[WHAT THE TASK REQUIRES] Extract the full listing verbatim and drop any pictures from your copy.

[DATA SHOWN]
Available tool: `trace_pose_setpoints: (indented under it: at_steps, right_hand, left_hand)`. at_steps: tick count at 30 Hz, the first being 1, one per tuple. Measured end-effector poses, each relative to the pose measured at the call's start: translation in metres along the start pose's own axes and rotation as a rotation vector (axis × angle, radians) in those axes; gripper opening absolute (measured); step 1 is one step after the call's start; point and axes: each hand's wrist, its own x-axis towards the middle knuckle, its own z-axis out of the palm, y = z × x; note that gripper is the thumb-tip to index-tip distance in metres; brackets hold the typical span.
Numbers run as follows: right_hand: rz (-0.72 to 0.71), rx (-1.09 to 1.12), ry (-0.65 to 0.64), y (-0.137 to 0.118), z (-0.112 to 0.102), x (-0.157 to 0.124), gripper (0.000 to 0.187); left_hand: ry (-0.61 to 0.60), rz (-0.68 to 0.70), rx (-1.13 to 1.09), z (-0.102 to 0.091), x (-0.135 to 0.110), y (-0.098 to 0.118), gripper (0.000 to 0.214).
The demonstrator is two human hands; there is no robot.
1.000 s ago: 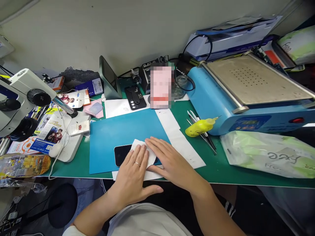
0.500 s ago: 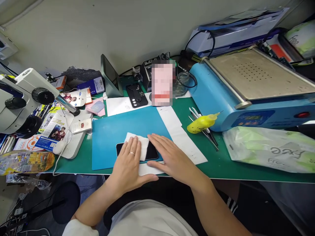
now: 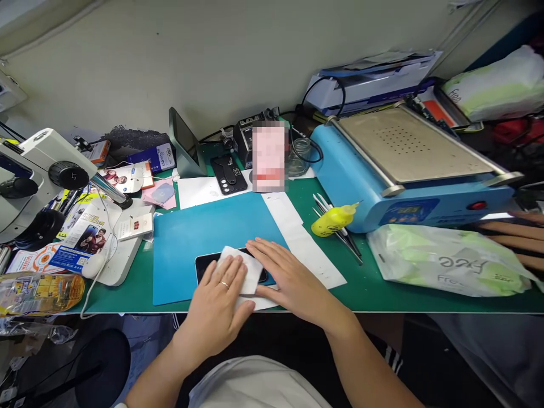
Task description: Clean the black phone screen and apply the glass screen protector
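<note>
Pressing a white cloth (image 3: pixel 253 274) onto a dark phone (image 3: pixel 205 266), the left hand (image 3: pixel 217 307) lies flat, its fingers straight and close together, the thumb held out to the side — it is not clenched around anything. Half a second ago the cloth sat nearer the phone's left end and a wide strip of bare glass showed beside the right hand (image 3: pixel 294 281); now the cloth reaches farther right, and more dark glass is uncovered on the left. The left fingertips have drawn back, so a corner of the cloth shows beyond them. The phone rests flat, glass up, on the blue mat (image 3: pixel 182 238), near the front edge of the table (image 3: pixel 361 294). Its long axis runs left to right, nearly in line with that edge, the right end slightly farther from the person; which end is its top cannot be told. The right hand stays spread about the right end, fingers toward the far side, thumb along the near side — whether it grips the phone cannot be told
</note>
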Motion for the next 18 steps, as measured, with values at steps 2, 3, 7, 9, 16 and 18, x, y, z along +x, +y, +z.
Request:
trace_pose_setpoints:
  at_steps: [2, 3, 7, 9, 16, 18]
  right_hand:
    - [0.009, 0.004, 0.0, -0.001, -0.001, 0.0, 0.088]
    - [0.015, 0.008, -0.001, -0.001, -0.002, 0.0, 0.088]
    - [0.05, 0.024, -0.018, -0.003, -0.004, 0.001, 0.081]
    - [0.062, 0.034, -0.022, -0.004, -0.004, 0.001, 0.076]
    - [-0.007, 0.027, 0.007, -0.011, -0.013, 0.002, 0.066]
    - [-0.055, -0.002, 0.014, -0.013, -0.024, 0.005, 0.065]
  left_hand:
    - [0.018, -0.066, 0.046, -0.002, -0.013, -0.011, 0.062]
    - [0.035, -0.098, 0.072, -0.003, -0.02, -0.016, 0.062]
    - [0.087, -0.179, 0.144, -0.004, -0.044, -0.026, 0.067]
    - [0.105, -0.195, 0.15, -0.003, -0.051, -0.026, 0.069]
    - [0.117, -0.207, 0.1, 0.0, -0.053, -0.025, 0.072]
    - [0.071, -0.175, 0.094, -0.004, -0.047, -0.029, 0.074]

[YOUR RESPONSE]
Available tool: `trace_pose_setpoints: (indented under it: at_steps, right_hand, left_hand)`. at_steps: tick count at 30 Hz, the first being 1, one per tuple. Measured end-effector poses, each relative to the pose measured at the call's start: translation in metres along the start pose's own axes and rotation as a rotation vector (axis × angle, radians) in those axes; gripper opening absolute (measured); step 1 is one step after the call's start; point and axes: each hand's wrist, its own x-axis towards the middle knuckle, its own z-axis out of the palm, y = z × x; note that gripper is the thumb-tip to index-tip distance in metres; brackets hold the typical span.
Numbers run as follows: right_hand: rz (-0.72 to 0.71), rx (-1.09 to 1.12), ry (-0.65 to 0.64), y (-0.137 to 0.118), z (-0.112 to 0.102), x (-0.157 to 0.124), gripper (0.000 to 0.187); left_hand: ry (-0.61 to 0.60), rz (-0.68 to 0.70), rx (-1.13 to 1.09), z (-0.102 to 0.091), x (-0.135 to 0.110), y (-0.098 to 0.118), gripper (0.000 to 0.214).
The demonstrator is two human hands; there is no robot.
1.000 s ago: 
0.500 s ago: 
now: 
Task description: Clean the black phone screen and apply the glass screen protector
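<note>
Pressing a white cloth (image 3: pixel 253 274) onto a dark phone (image 3: pixel 205 266), the left hand (image 3: pixel 217 307) lies flat, its fingers straight and close together, the thumb held out to the side — it is not clenched around anything. Half a second ago the cloth sat nearer the phone's left end and a wide strip of bare glass showed beside the right hand (image 3: pixel 294 281); now the cloth reaches farther right, and more dark glass is uncovered on the left. The left fingertips have drawn back, so a corner of the cloth shows beyond them. The phone rests flat, glass up, on the blue mat (image 3: pixel 182 238), near the front edge of the table (image 3: pixel 361 294). Its long axis runs left to right, nearly in line with that edge, the right end slightly farther from the person; which end is its top cannot be told. The right hand stays spread about the right end, fingers toward the far side, thumb along the near side — whether it grips the phone cannot be told
</note>
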Motion for the next 18 steps, as measured, with values at steps 2, 3, 7, 9, 16 and 18, x, y, z along +x, +y, +z.
Request:
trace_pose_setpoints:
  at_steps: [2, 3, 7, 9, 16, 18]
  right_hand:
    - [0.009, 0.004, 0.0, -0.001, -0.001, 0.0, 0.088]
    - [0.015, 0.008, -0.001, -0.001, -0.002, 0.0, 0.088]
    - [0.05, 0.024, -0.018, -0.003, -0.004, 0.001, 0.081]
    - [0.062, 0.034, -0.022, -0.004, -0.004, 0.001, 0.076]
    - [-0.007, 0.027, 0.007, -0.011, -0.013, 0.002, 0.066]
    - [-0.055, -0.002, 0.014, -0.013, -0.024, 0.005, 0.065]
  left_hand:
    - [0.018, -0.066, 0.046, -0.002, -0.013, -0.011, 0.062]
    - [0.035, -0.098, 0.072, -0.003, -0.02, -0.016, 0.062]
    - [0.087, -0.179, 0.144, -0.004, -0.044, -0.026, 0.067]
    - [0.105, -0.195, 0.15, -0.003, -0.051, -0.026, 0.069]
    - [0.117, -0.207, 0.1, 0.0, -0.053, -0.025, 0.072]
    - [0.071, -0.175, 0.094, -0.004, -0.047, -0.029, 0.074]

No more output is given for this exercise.